[Opening STORED DATA section]

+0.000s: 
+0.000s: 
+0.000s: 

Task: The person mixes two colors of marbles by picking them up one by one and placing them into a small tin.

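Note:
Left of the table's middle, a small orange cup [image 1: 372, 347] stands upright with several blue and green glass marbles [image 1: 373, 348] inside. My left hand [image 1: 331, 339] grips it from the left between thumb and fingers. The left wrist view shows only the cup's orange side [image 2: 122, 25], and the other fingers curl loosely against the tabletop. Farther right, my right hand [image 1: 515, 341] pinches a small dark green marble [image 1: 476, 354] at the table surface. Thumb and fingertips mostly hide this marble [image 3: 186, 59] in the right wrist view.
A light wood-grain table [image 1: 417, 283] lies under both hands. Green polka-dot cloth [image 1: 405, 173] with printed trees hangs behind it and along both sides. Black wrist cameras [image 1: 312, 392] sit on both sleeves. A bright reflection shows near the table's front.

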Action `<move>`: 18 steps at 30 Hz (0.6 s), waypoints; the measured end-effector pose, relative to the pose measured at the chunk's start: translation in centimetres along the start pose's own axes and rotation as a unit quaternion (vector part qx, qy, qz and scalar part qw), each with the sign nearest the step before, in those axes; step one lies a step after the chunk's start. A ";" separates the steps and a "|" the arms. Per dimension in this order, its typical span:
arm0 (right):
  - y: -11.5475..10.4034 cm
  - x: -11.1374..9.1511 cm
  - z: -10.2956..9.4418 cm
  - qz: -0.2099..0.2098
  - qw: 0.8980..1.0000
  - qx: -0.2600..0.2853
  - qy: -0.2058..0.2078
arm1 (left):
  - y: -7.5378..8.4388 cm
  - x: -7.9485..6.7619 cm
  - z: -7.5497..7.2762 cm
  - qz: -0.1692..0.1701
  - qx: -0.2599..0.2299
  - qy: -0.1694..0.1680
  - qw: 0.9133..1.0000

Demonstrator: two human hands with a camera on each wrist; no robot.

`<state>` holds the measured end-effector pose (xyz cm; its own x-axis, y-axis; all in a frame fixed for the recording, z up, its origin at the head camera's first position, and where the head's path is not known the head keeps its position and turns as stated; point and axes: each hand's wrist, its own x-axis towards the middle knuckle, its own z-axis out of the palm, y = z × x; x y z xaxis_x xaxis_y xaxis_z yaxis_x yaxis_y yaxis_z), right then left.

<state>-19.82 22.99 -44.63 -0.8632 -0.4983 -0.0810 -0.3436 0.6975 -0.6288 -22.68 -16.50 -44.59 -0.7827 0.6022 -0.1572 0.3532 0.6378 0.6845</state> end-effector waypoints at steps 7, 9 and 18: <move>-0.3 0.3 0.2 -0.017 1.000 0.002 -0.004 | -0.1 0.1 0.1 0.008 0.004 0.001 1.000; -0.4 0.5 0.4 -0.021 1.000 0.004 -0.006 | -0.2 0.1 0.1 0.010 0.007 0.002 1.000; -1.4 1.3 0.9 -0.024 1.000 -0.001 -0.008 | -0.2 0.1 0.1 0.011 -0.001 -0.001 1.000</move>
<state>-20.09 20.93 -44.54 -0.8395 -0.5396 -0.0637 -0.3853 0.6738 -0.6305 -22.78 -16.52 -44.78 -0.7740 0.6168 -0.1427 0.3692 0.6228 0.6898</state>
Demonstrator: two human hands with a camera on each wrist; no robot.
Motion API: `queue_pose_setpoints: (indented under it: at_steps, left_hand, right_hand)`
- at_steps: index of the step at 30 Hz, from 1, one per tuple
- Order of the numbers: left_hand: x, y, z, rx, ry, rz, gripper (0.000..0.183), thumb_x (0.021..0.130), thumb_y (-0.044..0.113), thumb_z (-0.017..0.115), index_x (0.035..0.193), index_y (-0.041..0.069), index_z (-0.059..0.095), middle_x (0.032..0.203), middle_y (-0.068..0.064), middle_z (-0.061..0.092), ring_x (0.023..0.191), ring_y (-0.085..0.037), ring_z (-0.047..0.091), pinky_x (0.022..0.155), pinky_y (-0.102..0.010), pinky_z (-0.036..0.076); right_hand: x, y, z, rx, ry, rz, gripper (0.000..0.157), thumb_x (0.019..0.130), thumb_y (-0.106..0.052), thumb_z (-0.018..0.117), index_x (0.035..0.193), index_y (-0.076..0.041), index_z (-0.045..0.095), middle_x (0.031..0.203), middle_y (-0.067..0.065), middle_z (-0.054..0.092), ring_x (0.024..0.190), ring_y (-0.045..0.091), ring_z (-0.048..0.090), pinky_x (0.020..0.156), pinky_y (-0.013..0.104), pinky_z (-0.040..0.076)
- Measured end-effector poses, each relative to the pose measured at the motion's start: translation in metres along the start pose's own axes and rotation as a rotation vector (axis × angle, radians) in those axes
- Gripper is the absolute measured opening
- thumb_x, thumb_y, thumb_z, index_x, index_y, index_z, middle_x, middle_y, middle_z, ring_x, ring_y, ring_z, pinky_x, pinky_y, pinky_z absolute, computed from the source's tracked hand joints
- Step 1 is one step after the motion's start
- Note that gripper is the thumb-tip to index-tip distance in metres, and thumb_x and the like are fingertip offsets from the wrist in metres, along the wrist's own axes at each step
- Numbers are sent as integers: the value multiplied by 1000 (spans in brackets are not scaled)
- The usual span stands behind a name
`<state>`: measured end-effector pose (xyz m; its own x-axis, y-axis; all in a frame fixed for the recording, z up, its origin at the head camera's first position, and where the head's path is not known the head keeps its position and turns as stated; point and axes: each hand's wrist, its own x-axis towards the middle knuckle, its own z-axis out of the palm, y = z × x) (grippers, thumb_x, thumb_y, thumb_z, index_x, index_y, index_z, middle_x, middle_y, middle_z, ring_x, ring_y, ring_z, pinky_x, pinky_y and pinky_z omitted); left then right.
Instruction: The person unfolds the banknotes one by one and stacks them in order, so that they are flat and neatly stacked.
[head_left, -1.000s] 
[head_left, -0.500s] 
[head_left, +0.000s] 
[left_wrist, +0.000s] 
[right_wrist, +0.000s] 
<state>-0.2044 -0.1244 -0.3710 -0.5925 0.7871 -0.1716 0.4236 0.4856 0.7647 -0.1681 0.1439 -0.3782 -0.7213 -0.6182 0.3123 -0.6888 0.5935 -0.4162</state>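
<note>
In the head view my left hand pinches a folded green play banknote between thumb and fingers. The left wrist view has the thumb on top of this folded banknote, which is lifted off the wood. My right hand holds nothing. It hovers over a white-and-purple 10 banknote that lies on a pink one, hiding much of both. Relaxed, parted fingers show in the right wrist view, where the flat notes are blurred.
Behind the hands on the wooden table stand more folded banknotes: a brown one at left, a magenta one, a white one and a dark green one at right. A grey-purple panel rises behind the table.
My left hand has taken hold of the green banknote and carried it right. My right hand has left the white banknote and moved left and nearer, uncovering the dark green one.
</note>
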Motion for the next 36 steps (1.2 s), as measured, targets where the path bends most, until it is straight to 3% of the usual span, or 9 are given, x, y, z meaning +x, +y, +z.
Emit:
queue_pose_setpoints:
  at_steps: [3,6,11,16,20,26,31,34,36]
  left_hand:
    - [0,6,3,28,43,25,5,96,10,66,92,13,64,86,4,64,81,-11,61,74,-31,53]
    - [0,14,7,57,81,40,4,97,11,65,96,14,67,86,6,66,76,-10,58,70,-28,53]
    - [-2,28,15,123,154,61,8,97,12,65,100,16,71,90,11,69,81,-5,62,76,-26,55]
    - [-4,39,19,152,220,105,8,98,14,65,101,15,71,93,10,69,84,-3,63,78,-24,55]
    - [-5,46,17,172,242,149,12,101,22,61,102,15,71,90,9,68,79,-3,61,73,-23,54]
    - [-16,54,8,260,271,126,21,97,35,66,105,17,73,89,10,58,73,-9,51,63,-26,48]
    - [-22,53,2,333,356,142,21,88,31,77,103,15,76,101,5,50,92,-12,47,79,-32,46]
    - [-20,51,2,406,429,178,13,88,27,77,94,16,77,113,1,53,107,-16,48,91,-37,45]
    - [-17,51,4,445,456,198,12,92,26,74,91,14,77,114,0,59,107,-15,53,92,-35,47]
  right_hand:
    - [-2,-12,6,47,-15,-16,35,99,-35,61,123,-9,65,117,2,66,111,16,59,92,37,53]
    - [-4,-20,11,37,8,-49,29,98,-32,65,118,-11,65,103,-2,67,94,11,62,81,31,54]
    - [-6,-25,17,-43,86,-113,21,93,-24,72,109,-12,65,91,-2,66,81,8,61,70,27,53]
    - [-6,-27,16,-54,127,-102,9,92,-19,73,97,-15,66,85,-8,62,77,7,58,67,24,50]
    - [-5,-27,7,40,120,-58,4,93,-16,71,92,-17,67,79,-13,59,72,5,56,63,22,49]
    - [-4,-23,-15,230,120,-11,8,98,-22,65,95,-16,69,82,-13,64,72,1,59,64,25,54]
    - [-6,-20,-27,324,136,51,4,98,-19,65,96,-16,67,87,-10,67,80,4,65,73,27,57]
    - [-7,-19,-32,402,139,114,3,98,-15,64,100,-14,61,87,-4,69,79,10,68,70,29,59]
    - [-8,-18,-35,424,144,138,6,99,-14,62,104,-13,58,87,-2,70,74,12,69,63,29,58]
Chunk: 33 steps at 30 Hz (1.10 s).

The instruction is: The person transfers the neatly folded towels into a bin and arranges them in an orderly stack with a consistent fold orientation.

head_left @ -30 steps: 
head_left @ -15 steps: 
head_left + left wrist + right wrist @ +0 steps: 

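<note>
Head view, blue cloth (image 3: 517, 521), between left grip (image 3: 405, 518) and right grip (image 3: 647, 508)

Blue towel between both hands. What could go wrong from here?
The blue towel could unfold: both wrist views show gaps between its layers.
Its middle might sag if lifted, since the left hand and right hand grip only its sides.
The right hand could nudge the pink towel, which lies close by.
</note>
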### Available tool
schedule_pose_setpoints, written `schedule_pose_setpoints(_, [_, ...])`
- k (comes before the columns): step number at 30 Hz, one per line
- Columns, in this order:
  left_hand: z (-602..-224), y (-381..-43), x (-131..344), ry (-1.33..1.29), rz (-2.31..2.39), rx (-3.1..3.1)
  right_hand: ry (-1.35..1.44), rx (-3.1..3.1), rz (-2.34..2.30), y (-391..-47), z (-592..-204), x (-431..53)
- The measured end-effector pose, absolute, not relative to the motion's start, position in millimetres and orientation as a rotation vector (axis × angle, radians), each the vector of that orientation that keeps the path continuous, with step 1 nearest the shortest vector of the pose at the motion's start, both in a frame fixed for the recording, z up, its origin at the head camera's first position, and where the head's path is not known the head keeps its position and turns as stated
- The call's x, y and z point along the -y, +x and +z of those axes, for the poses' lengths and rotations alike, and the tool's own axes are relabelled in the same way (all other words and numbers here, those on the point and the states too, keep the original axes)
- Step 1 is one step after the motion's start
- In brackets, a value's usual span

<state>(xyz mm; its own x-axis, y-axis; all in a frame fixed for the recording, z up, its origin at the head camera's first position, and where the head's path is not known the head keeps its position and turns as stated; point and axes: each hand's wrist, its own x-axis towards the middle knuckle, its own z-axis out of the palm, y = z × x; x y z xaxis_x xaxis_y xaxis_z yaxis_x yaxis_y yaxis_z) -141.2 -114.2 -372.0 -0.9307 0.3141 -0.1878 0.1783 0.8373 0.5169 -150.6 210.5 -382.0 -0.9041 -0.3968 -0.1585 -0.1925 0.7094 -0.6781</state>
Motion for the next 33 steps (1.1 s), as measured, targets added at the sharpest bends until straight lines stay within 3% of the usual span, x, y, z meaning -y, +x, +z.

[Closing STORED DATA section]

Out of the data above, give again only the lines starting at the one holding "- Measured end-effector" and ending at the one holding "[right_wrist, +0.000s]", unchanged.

▶ ANSWER AREA
- Measured end-effector poses, each relative to the pose measured at the motion's start: translation in metres along the start pose's own axes and rotation as a rotation vector (axis × angle, radians) in those axes
- Gripper is the absolute measured opening
- thumb_x, thumb_y, thumb_z, index_x, index_y, index_z, middle_x, middle_y, middle_z, ring_x, ring_y, ring_z, pinky_x, pinky_y, pinky_z absolute, computed from the source's tracked hand joints
- Step 1 is one step after the motion's start
- Note that gripper is the thumb-tip to index-tip distance in metres, and thumb_x and the like are fingertip offsets from the wrist in metres, along the wrist's own axes at each step
- Numbers are sent as integers: the value multiplied by 1000 (spans in brackets are not scaled)
- The usual span stands behind a name
`<state>`: measured end-effector pose (xyz m; its own x-axis, y-axis; all in a frame fixed for the recording, z up, its origin at the head camera's first position, and where the head's path is not known the head keeps its position and turns as stated; point and axes: each hand's wrist, its own x-axis towards the middle knuckle, its own z-axis out of the palm, y = z × x) (grippers, thumb_x, thumb_y, thumb_z, index_x, index_y, index_z, middle_x, middle_y, middle_z, ring_x, ring_y, ring_z, pinky_x, pinky_y and pinky_z omitted); left then right.
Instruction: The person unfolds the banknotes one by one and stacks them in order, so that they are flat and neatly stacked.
[head_left, -1.000s] 
[head_left, -0.500s] 
[head_left, +0.000s] 
[left_wrist, +0.000s] 
[right_wrist, +0.000s] 

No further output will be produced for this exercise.